The FBI's attitudes, their separateness, their secrecy, their military ethic, had filtered down to state and local cops, and eventually were taken for granted. Police stations, once relatively open, had become fortresses, places that people feared and that they hurried past.

But local cops weren't the FBI, and they didn't do what the FBI did. FBI agents worked in offices and did intricate investigations; they weren't on the street. But as cops began to develop FBI-like attitudes, and to build FBI-like fortresses, as they sealed themselves away in patrol cars, as they fended off contact with the public, they began to resemble a paramilitary force, rather than peace officers.

When Lucas was a kid, cops were part of his neighborhood, with jobs just like the mailman and the teacher. By the time Lucas had joined the Minneapolis cops, that old workaday attitude was disappearing-cops were creating their own bars, holding their own cop parties, picking up privileges that weren't available to outsiders.

That all began, Lucas thought, with the spreading influence of the feds, and he didn't like it. It was bad for the country and bad for cops, he thought. And he thought it again as he checked through the airlock and was buzzed into the FBI offices in Minneapolis.

Charles Peyton was a small man, thin, blue eyed, wind-burned with chapped lips. He wore jeans and a long-sleeved outdoorsy blue shirt, with the sleeves rolled up over the elbows, the rolls held in place by a little buttoned tab on each sleeve; nobody ever called him Charley.

His feet, in expensive-looking leather ankle boots, were up on one corner of his desk. He stood up when Lucas was ushered into the office, said, "Lucas, how're you doing?" and reached across his desk to shake hands. Another man, heavier, lazy eyed, red faced, and blond, sat off to the right on a leather chair, and said, "Barney Howard," and lifted a hand.

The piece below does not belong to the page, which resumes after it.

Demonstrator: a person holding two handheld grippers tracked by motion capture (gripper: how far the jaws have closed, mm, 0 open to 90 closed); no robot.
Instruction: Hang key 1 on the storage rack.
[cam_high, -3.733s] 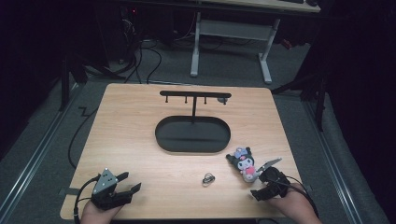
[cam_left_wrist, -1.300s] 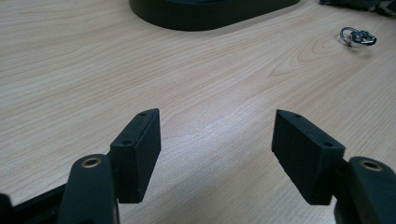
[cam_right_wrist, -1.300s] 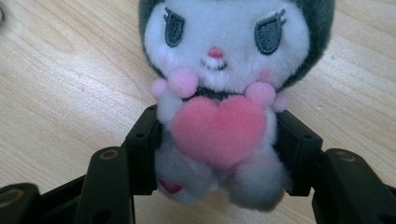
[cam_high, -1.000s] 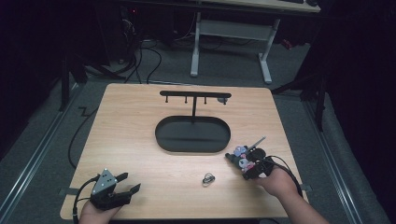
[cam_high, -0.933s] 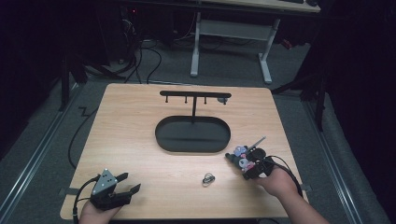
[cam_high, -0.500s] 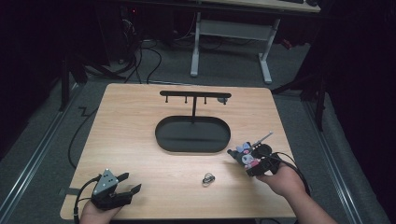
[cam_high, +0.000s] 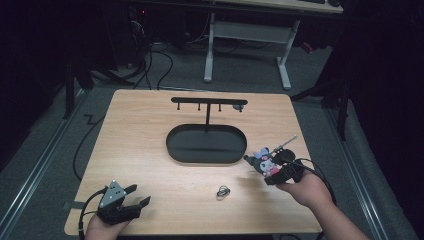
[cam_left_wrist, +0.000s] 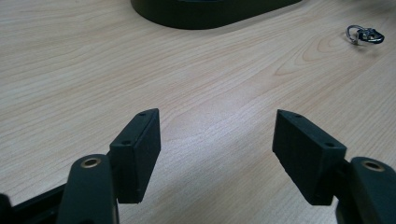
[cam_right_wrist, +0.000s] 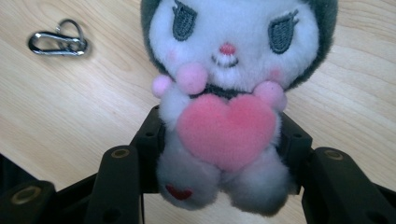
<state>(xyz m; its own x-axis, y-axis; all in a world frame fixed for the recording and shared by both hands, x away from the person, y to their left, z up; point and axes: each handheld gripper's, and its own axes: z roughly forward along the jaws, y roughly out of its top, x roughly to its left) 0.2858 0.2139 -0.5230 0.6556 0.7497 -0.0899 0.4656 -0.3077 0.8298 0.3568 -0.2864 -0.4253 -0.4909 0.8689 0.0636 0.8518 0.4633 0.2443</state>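
From above, the right gripper (cam_high: 278, 172) has the plush doll (cam_high: 265, 161) near the table's right edge, just beside the black oval stand base (cam_high: 206, 144). Left gripper (cam_left_wrist: 217, 154): jaws wide apart, holding nothing. Right gripper view: jaws pinch the soft body low, so it could squish out and drop near the carabiner (cam_right_wrist: 58, 39).

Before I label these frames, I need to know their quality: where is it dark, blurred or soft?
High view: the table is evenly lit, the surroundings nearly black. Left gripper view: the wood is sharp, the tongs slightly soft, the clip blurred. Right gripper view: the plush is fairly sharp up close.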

Peyton pointed at a visitor's chair and asked, "Can I get you a coffee or a Coke?"

Lucas settled down in the chair and said, "No, thanks… What's going on?"

"Have you read the file? We sent a Xerox over to Rose Marie."

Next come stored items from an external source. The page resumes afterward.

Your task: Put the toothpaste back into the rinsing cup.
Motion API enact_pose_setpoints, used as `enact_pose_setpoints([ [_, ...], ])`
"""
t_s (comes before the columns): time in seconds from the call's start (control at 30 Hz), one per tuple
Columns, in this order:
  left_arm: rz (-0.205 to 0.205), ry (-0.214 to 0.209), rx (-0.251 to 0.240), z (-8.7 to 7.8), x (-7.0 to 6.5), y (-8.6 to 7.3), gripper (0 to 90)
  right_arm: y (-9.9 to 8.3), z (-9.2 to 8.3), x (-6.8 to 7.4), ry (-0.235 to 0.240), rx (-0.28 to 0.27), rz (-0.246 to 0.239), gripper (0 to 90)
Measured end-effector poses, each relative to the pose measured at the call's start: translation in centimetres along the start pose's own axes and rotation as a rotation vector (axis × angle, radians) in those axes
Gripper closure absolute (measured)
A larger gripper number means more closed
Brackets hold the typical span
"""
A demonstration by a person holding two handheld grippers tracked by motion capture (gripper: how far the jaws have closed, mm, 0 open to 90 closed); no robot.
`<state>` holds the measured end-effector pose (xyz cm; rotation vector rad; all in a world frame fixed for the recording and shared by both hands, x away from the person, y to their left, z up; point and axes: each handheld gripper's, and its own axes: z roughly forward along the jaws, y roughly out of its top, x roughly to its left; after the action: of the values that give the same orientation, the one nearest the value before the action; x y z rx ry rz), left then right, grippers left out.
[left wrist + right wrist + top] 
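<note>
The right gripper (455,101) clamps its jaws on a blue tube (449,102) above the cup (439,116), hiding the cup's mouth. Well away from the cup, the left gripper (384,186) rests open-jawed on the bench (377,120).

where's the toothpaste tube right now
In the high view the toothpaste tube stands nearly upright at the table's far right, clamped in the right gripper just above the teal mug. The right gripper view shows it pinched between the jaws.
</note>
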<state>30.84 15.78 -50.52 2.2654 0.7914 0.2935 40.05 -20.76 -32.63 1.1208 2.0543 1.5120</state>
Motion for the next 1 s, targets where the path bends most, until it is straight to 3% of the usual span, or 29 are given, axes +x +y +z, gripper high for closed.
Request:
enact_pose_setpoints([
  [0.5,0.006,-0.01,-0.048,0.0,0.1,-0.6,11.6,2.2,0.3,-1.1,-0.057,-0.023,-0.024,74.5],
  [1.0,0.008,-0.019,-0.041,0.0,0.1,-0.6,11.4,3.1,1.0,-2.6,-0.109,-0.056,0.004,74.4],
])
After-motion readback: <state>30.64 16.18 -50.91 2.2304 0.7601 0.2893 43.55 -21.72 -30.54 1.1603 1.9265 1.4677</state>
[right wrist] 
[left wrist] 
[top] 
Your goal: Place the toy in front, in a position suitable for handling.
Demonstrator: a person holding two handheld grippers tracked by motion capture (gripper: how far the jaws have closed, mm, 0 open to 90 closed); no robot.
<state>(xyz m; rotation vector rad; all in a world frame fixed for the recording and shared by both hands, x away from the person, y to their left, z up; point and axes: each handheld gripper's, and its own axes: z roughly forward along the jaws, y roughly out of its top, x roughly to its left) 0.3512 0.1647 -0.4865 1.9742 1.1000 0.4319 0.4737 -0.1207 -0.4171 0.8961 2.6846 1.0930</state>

"Yeah," Lucas said. "Mostly forensics."

"We did what we could, on the technical end, but there wasn't much," Peyton said. "Nothing moving."

"How many investigators are working it?"

Peyton leaned back, as if chewing over what he was going to say, then leaned forward again. "Look, you're a smart guy. That's not moonshine, that's the fact of the matter, and you've worked with some of our big guys…"

"Louis Mallard," Howard chipped in. "He says you're a friend."

Lucas tipped his head: Maybe. Then again, maybe not.

"We've got some people up there. Some counterintelligence people," Peyton said. "They're working the case, but not as criminal investigators. They're not homicide cops."

"They work with you?" Lucas asked Howard.